*** Provided data
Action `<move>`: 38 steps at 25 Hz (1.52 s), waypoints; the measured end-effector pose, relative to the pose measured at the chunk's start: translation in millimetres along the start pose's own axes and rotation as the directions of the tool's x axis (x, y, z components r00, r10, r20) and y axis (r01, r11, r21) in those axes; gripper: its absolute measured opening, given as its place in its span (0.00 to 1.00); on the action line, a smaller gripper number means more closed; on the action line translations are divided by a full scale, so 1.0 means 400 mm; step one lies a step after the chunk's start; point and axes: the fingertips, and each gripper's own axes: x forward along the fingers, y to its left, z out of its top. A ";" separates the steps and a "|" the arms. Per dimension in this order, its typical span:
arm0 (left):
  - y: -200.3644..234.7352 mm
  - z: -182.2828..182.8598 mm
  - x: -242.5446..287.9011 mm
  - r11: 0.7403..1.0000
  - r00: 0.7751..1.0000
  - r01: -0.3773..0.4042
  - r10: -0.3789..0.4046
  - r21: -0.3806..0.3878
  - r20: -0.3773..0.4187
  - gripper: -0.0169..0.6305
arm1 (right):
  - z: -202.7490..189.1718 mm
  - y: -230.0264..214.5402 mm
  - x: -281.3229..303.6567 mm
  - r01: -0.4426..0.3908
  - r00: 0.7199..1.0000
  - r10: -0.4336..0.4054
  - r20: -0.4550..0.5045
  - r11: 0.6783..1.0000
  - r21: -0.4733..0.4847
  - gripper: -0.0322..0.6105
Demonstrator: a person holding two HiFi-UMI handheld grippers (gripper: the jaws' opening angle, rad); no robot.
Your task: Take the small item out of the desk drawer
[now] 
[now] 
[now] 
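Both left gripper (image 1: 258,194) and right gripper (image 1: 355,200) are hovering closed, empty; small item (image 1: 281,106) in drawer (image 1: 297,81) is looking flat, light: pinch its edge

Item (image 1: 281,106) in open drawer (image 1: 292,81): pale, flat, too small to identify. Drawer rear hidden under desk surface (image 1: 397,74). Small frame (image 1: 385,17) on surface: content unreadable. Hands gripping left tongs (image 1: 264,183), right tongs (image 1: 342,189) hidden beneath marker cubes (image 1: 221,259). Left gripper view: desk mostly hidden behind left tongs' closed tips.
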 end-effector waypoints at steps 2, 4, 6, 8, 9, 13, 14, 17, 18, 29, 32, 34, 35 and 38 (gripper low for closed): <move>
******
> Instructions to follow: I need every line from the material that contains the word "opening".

> Solution to this problem:
Action `<move>`: 38 steps at 25 Hz (1.52 s), waypoints; the measured end-effector pose, relative to the pose measured at the chunk's start: translation in millimetres along the start pose's own axes and rotation as the directions of the tool's x axis (x, y, z components r00, r10, r20) and y axis (r01, r11, r21) in those axes; gripper: its absolute measured opening, given as its place in its span (0.00 to 1.00); on the action line, a smaller gripper number means more closed; on the action line translations are divided by a full scale, so 1.0 means 400 mm; step one lies a step after the chunk's start; point and axes: the fingertips, and each gripper's own axes: x forward along the fingers, y to its left, z out of its top. A ";" separates the steps and a "|" the arms. Per dimension in this order, its typical span:
Demonstrator: a person holding two HiFi-UMI handheld grippers (gripper: the jaws' opening angle, rad); no robot.

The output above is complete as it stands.